Wale wali wa Liwala wala wali wa Liwala wao
I hate kids. I didn't really like kids when I came to Kenya, and now I hate them. In all fairness, I think I'm just a little bitter and frustrated and weary of being a mzungu in a place where mzungus can hold an entire village at rapt attention for half an hour by simply sitting in a chair. And kids bear the brunt of that frustration, because they're small, dusty, snot-dribbled, boil-pocked, and make these high-pitched, nasal oinking noises that go like, "HOWAH YOO?" After ten weeks it's every Peace Corps trainee's least favorite greeting from the locals. Although arguably, the matatu touts hissing
TSSTTTSSSTTTSSSTTTZZZ to get your attention may rank higher by virtue of really having no cultural equivalent in America in rudeness factor.
If regular-sized locals are irritating in their ability to stare without shame, form a veritable gauntlet of greetings along every road I walk in town so that I've responded "Jambo" literally a hundred times by the time I get home, and talk about you in the local dialect right in front of you, somehow the kids are a hundred times worse. All they want is your attention, and if it's negative attention, even better. They don't care what their words mean, because you're just their toy to manipulate in any way they can. So to respond to them only feeds their taunting, and to ignore them makes you bitter.
Kids here are fast learners, which is how every one of the 300 kids at my host brother's primay school knows my name, and I am met with a swarm of green and pink school uniforms spilling out of the classrooms towards me, oinking, "Jahs-tee-nah! Jahs-tee-nah! Jahs-tee-nah! Jahs-tee-nah! Jahs-tee-nah!" everytime I walk past the school grounds. This has always been fine with me since having my name oinked at me is preferable to having "mzungu" oinked at me. Last week I made the mistake of yelling at a kid who oinked,
"Japanese!" at me as I was coming out of the post office. I turned around and said, "Don't be rude." So naturally, being a 6-year-old brat, he said it again. "I said don't be rude," I said, walking threateningly towards him. "I'm not Japanese and you're being rude." He and his friends made some oinking sounds that resembled laughter and ran away.
A few days later a different kid, wearing a uniform from the same school as the first kid, oinked, "Japanese!" when he saw me at the post office.
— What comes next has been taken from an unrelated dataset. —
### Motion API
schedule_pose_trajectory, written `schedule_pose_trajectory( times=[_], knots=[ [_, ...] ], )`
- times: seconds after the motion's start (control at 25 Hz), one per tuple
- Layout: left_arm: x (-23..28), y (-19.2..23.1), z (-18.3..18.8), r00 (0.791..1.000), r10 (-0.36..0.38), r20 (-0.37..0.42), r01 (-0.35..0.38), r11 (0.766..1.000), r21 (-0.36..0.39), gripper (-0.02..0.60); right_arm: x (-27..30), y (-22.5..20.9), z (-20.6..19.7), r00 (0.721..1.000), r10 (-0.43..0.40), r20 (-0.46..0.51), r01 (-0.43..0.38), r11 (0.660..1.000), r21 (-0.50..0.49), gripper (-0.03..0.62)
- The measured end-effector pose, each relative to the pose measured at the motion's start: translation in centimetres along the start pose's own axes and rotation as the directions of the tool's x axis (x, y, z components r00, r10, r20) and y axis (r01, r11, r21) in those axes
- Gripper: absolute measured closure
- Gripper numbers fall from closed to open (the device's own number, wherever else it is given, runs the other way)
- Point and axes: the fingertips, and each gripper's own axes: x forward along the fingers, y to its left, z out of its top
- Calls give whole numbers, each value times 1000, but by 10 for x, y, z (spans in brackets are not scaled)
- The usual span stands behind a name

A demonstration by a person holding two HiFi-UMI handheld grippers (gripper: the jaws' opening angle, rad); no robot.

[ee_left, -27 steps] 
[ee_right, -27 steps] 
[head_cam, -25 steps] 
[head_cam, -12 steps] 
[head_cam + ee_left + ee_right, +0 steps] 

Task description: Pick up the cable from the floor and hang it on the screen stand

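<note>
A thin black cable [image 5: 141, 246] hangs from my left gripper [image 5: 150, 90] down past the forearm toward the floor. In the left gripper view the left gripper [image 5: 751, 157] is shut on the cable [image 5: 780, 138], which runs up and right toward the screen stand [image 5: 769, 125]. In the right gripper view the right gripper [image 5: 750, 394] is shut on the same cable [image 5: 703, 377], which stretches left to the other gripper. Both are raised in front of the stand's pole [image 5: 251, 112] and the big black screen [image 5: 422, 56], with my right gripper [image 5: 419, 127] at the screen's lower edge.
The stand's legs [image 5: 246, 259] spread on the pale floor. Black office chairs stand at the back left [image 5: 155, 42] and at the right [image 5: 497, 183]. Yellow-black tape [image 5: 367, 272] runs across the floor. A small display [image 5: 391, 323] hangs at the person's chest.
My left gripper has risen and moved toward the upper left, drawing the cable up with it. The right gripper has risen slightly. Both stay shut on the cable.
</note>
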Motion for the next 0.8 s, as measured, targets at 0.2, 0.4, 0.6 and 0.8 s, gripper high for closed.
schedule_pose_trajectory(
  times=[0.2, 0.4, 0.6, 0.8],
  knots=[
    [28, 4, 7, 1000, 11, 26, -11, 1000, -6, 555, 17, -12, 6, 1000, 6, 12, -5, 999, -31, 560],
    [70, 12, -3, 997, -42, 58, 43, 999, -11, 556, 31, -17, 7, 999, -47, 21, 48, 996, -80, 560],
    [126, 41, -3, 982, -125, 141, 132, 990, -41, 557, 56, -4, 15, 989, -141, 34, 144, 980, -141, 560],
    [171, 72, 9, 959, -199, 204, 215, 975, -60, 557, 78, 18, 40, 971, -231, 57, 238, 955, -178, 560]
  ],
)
I pedalled slowly towards him on my bike and said, "Do you want to get your ass kicked?" He and his sister ran away, but it was too late. Five minutes later a pickup truck piled with kids - all wearing the same school uniform as the first two kids - drove by. One of them oinked, "Japanese!"
I fucking hate kids, especially the ones wearing those red school uniforms with the red-and-white checked shirts. They're just the right size and shape so that I can pedal up behind them, stick my foot out and smack them in their tiny dusty little butts. But frankly, I know I'm never going to do it because in Kenyan culture kids are considered a blessing, so some bitter mzungu going around kicking kids on her bike is only going to rouse a lynch mob of angry parents. Instead, in a few days there will be 300 kids from the primary school with the red uniforms screaming "Japanese!" at any mzungu who looks like they're from East Asia.
I am leaving Kitui next week and moving to my permanent site in Western Kenya, but I have to offer my sincerest apologies to all Asian American Peace Corps trainees who arrive in Kitui going forward, because they are the ones who will suffer the consequences of my stupidity with kids. I wonder how many shillings it is to get one's tubes tied?